However, by focusing on the following five key contributors to IT help desk employee retention, you can create a workplace that not only retains amazing people but attracts them, too.

 

1. Offer a Competitive Salary and Good Benefits

Let’s get right into it: Money doesn’t buy happiness, but if your employees can’t pay their bills, they’re not going to be happy.

To keep help desk employees around for as long as possible, provide them with career-level wages. That way, they won’t see this job as a temporary position or a stepping-stone to a position with a higher salary.

According to PayScale, the average base hourly rate for help desk technicians is $17.34 per hour, with more senior representatives earning up to $23.83 per hour. PayScale has also revealed that employees who are already happy with their salary report the highest rate of satisfaction with their employer and the lowest desire to seek out a new job, which is great news for retention at those particular companies.

We understand that this is not always possible, but it should be a priority. If you aren’t able to offer the best salary or the most comprehensive benefits package, all is not lost. There are still many other ways to make employees want to stick around.

2. Be Fair

Being fair goes a long way, especially on the service desk. Everybody’s doing the same job, and if someone feels like they’re being taken advantage of, that can cause issues.
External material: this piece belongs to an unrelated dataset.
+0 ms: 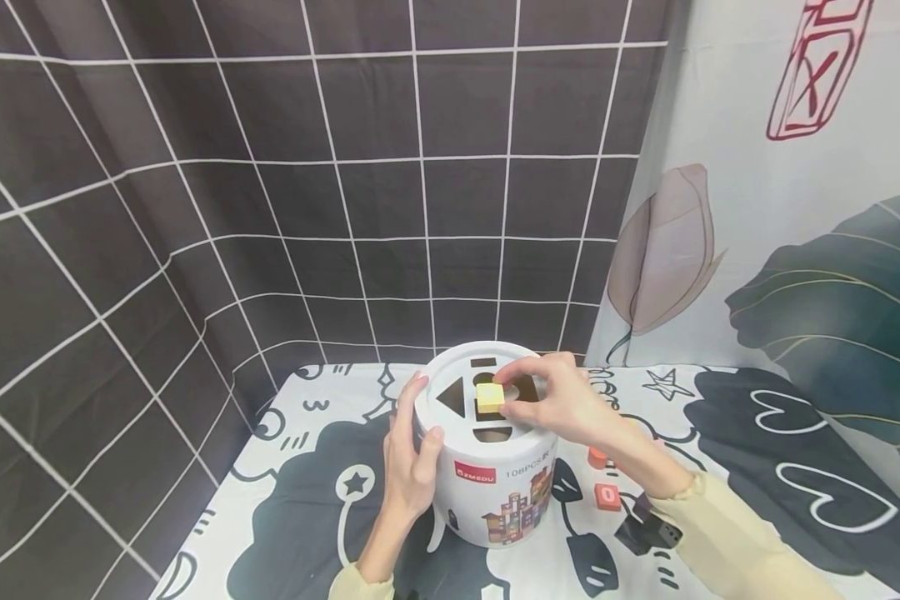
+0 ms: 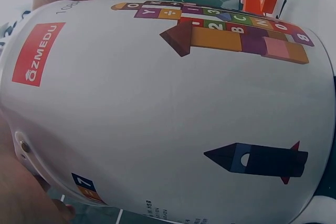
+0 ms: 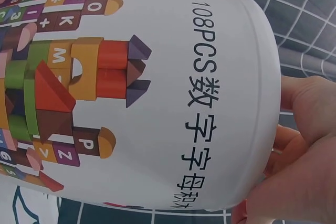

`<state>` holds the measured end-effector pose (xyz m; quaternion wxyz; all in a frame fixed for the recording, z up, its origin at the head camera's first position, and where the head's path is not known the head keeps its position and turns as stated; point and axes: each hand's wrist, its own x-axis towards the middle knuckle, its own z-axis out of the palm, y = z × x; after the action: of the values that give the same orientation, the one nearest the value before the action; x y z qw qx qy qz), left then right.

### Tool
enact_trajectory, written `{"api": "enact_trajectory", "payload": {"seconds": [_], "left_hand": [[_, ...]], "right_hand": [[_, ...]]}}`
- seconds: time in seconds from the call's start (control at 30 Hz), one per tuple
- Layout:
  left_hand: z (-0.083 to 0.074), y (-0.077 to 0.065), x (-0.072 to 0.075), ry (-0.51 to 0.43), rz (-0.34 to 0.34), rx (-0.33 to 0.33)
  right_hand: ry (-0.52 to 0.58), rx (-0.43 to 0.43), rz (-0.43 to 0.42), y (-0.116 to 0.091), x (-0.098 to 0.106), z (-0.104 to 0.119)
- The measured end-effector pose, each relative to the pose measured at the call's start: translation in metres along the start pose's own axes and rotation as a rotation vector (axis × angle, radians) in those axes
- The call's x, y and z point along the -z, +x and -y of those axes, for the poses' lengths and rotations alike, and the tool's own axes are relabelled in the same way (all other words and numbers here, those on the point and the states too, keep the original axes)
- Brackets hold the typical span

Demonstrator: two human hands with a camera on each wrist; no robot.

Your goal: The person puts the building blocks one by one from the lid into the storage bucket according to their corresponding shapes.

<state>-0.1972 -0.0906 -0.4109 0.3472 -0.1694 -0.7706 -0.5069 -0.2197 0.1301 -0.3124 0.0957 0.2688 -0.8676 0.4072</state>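
A white toy block bucket (image 1: 487, 483) stands upright on the cloth, its lid (image 1: 450, 417) cut with shaped holes. Between thumb and index finger, my right hand (image 1: 570, 400) pinches a yellow block (image 1: 490, 398) over the square hole near the lid's middle. Whether the block has entered the hole I cannot tell. My left hand (image 1: 408, 462) rests against the bucket's left side, fingers fairly straight and reaching up to the rim. In the right wrist view the printed bucket wall (image 3: 157, 129) hides the block, and part of the right hand (image 3: 304, 145) shows beside the rim.
Right of the bucket, a red block (image 1: 608, 497) marked 0 lies on the patterned cloth (image 1: 307, 500), with another orange-red block (image 1: 597, 457) behind it. A dark grid curtain (image 1: 375, 200) hangs behind, and a pale printed curtain (image 1: 720, 125) at the right.
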Motion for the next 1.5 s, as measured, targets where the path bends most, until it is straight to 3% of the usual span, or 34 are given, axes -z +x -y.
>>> {"api": "enact_trajectory", "payload": {"seconds": [0.43, 0.6, 0.77, 1.13, 1.5], "left_hand": [[0.000, 0.000, 0.000, -0.004, 0.004, 0.002], [0.000, 0.000, -0.001, -0.007, 0.002, -0.001], [0.000, 0.000, -0.003, -0.009, -0.005, -0.009], [0.003, 0.000, -0.002, -0.010, -0.014, -0.018], [0.004, -0.001, -0.002, -0.009, -0.018, -0.030]], "right_hand": [[-0.066, 0.036, 0.037, -0.002, -0.003, -0.001], [0.020, 0.062, 0.032, -0.005, 0.004, -0.004], [0.124, 0.010, -0.008, -0.010, 0.021, -0.013], [-0.002, -0.116, -0.091, -0.046, 0.065, -0.062], [-0.084, -0.306, -0.138, -0.089, 0.076, -0.122]]}}
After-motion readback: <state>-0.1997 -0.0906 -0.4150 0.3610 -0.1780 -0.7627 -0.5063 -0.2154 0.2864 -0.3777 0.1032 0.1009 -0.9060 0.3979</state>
Fortunately, the service desk provides the opportunity to measure people through call reporting, QA scores, statistical dashboards, and ultimately customer feedback. These tools allow us to see how well someone is performing.

From there, we can make sure everyone is sharing the load and create opportunities for teamwork. Your employees can sense when everyone is doing their part, or not. It is your job as a manager to manage people up or out. Discipline doesn’t mean pulling the whole team in the room and dressing down the whole group when the issue is only with one or two individuals. Focusing on fair treatment and teamwork will spur employees to rise to the occasion, so they don’t let the team down.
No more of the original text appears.